Seth Herd comments on If we solve alignment, do we die anyway?

Seth Herd 3 Jan 2025 2:19 UTC
8 points
2
Thanks!
I think hardware regulation has little chance of success because we’re not doing it yet, I think we’re only about one generation from big enough systems to train AGI-agent-capable LLMs, and algorithmic improvement has no obvious limits, so even current-gen systems can train AGI after some years of algorithmic improvements.

Beyond that, I see absolutely no moves toward regulating hardware (in the West) - more like throwing money toward accelerating it.
There have been at least two nuclear close calls and perhaps a few more we don’t know about.

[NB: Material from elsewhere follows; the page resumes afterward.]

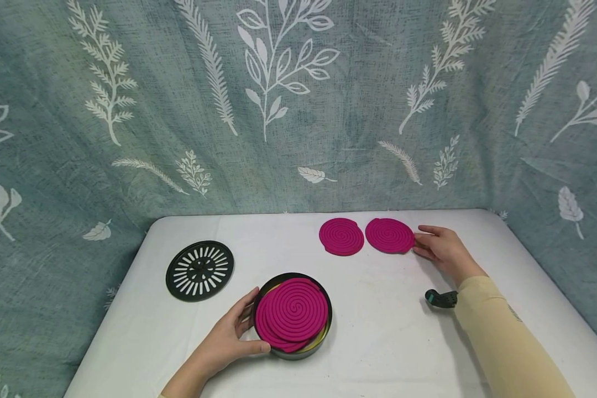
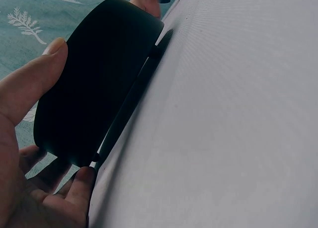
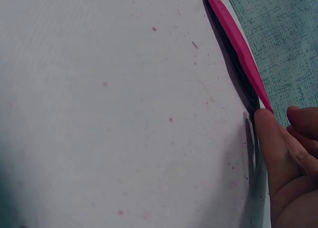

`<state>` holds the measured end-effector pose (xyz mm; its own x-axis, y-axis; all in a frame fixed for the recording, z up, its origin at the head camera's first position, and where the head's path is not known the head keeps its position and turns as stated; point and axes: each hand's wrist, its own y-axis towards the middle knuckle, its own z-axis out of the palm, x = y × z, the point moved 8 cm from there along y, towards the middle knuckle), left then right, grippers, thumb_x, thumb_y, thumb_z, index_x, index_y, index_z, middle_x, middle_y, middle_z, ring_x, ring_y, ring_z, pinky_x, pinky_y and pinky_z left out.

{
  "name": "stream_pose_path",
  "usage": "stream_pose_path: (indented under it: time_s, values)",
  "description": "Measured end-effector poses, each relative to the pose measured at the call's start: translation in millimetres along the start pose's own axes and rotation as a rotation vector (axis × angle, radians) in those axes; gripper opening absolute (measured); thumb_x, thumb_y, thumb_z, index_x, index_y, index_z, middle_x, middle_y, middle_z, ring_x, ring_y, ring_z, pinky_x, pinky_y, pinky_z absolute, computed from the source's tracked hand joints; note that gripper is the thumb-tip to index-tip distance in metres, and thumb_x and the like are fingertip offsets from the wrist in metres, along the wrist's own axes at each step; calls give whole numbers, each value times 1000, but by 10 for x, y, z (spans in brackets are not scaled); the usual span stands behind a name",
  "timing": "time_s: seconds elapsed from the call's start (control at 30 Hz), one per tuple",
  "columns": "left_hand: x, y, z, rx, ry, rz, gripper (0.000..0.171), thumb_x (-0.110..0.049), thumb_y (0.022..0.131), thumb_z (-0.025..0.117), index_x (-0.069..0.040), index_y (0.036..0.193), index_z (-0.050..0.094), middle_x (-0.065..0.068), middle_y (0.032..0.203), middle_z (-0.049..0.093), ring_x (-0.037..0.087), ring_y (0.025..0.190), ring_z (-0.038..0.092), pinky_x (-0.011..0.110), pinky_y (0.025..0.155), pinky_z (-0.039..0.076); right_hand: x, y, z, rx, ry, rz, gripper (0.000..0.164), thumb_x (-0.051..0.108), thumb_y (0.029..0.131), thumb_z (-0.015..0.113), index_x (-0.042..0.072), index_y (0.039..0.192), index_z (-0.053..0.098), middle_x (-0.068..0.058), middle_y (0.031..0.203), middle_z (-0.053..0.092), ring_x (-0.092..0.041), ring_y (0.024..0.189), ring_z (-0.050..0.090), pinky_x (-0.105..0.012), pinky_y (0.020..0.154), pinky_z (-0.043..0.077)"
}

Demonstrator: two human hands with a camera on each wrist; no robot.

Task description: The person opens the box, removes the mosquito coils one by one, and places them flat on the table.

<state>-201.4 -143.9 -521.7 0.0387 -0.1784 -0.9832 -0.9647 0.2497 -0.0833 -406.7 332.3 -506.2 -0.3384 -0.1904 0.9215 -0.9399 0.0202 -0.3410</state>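
A round black tin [image 1: 314,354] with a yellowish inner wall stands on the white table. Stacked and overlapping inside it are pink spiral mosquito coils [image 1: 296,309]. My left hand [image 1: 229,331] grips the tin's left side, the thumb at the front and the fingers round the back; the left wrist view shows the tin's dark wall [image 2: 94,84] in that grip. Farther right, my right hand [image 1: 443,249] pinches the right edge of a pink mosquito coil [image 1: 390,236] at the table's surface. Another pink coil [image 1: 341,236] lies just left of it.
A black slotted lid [image 1: 200,271] lies at the left of the table [image 1: 378,342]. Beside my right wrist a small dark object [image 1: 440,298], partly covered by the sleeve, shows. Behind the table hangs a green leaf-patterned curtain [image 1: 288,155].
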Motion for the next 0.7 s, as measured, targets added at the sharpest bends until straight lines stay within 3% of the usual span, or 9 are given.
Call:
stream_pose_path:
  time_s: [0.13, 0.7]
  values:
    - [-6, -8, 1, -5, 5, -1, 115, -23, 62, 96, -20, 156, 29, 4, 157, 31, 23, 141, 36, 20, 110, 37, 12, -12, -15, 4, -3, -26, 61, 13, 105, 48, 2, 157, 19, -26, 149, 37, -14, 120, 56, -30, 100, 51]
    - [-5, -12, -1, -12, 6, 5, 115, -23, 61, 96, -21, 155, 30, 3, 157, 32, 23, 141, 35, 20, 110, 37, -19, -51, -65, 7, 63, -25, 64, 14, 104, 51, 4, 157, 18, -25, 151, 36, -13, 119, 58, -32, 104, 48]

I’m not saying anyone is going to press the big world-ending button because somebody hacked and fried their AGI datacenter; I’m saying they might issue threats when it became clear that the US is taking control of the entire future by creating AGI and making sure no one can counter it by building their own. And I’m worried that those threats would be answered, and someone foolish might initiate a chain of hostilities that didn’t stop in time.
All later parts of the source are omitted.